Baptista Leite chegou a Lviv há uma semana, a convite da Associação dos Ucranianos em Portugal e das autoridades locais, e realça a tranquilidade das ruas de uma cidade europeia, que se sobressalta com os frequentes avisos de possibilidade de ataques com mísseis e se transforma num enorme ‘bunker’ em poucos minutos.
“Nos hospitais onde tenho trabalhado, encontrei também esse contraste: temos a realidade das consultas normais e temos a realidade que se passa debaixo de terra, nos subterrâneos, para onde quase tudo é transportado quando soam as sirenes de aviso de ataques”, disse Baptista Leite à Lusa, numa conversa telefónica.
Embora seja deputado do PSD na Assembleia da República, Ricardo Baptista Leite está em Lviv a fazer valer as suas competências de médico, num sistema rotativo que já lhe permitiu passar por dois hospitais em serviços tão distintos como a maternidade, cuidados intensivos neonatais, consultas externas, cardiologia de intervenção e reabilitação.
Baptista Leite elogia o esforço que o pessoal de saúde na Ucrânia, em plena invasão russa, está a fazer, em condições “particularmente difíceis”, salientando que, nos dois hospitais regionais por onde passou, apenas três médicos saíram dos seus serviços, para irem trabalhar para outro país.
“Estes são funcionários que acabavam de atravessar dois anos de pandemia de Covid-19 e que foram sujeitos a este tremendo esforço, de fazer funcionar hospitais em ambiente de guerra, com condições mínimas”, explicou.

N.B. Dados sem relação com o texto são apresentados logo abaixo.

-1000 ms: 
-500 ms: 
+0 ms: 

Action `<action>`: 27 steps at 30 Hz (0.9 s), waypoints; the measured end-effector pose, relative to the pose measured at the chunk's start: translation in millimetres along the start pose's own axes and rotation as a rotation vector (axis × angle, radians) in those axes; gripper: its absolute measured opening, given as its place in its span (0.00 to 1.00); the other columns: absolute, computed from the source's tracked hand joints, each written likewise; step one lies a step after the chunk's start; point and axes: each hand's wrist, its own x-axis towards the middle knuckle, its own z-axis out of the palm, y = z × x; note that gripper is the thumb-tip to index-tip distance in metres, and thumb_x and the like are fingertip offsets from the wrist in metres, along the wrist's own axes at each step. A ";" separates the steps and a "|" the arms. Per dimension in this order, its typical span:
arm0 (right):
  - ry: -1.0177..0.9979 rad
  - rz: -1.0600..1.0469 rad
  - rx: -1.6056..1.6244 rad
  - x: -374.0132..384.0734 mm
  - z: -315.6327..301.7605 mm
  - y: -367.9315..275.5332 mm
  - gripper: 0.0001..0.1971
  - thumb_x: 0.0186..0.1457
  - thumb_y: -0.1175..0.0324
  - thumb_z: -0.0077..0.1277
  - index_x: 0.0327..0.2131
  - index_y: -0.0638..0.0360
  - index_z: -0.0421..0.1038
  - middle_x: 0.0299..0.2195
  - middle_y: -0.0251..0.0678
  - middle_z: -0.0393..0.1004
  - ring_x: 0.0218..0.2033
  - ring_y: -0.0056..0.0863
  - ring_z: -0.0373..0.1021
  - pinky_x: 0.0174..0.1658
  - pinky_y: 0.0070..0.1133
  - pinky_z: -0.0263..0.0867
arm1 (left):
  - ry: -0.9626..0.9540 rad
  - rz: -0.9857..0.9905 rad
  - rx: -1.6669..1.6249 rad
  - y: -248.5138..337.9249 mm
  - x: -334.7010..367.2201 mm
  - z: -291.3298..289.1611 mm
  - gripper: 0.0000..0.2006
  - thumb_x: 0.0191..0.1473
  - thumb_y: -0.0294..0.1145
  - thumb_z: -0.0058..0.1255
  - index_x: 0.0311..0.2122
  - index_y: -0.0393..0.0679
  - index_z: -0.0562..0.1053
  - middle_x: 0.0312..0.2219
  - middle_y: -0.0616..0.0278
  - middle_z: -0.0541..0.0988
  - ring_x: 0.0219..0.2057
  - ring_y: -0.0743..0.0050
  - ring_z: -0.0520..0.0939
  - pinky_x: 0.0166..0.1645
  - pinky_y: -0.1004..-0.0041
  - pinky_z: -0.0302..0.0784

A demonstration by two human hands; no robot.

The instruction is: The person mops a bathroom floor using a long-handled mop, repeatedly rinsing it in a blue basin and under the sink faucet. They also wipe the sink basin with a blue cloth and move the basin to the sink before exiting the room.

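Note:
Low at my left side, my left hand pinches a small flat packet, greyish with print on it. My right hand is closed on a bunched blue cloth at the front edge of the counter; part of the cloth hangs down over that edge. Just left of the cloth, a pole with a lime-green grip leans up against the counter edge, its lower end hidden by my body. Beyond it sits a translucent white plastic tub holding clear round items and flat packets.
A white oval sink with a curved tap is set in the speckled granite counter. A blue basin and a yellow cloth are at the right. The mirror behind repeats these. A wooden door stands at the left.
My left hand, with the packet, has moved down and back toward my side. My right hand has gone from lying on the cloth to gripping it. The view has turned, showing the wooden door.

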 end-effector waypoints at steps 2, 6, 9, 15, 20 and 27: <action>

Os ordenados destes médicos e enfermeiros são muito baixos, na ordem das poucas centenas de euros mensais, mas que, apesar de toda a situação, estão a ser mantidos pelos depauperados cofres do Estado ucraniano.
Os hospitais possuem muito pouco material e todo e qualquer investimento de modernização ficou suspenso com a invasão russa, que começou no final de fevereiro.
Por isso, diz Baptista Leite, são tão importantes as iniciativas de ajuda humanitária, que chegam um pouco de todo o lado.
A Associação de Ucranianos em Portugal lançou recentemente uma campanha para a compra de equipamento para os Cuidados Intensivos de recém-nascidos do hospital regional de Lviv, procurando obter um sistema de tubulação de oxigénio, bem como um gerador a diesel para garantir a energia nos serviços.
Desde março que os cuidados intensivos neonatais dos hospitais de Lviv passaram para instalações subterrâneas, em regime permanente, onde os profissionais de saúde trabalham sem luz natural, debaixo de elevadas temperaturas, em condições muito difíceis.
Mas desde o início da guerra, já nasceram sete bebés no ‘bunker’ transformado em maternidade.
Outra situação que impressionou o parlamentar português a prestar serviço de voluntariado em Lviv foi a conversão de parte importante de um dos hospitais para serviços de reabilitação física e motora, para tratar os mutilados de guerra que chegam diariamente da frente de guerra, no ocidente da Ucrânia.
Tal como o impressionou a tenda que foi montada no meio de um hospital para responder a um eventual ataque químico e que ali continua, símbolo dos riscos que este conflito ainda poderá trazer.
“Todos têm de se adaptar. Há um grande espírito de sacrifício de toda a população, sabendo que a guerra trouxe novas necessidades”, disse Baptista Leite.
Os serviços de cuidados de saúde mental são particularmente procurados e as enfermarias estão totalmente lotadas, com muitos dos médicos a prestar serviço à distância, por telefone, aos soldados ucranianos que se encontram na frente de batalha.
E esta é uma guerra que veio para ficar, sente o deputado, que tem falado com muitas pessoas que, embora sem terem provas para sustentar a sua perceção, acreditam que o conflito com a Rússia vai durar até à primavera do próximo ano.
“Não sei de onde lhes vem essa convicção. Mas muita gente me passa essa mensagem”, constatou o agora médico voluntário, que salienta ainda o patriotismo da população e o forte sentimento europeísta, sobretudo depois de Bruxelas ter aceitado o estatuto de candidato da Ucrânia à entrada na União Europeia.
“E todos, mas todos, acreditam que esta guerra apenas pode ter um fim: a vitória total da Ucrânia. Para os ucranianos, qualquer cedência que agora fosse feita a Moscovo seria um passo para uma futura tentativa de nova invasão russa”, concluiu Baptista Leite.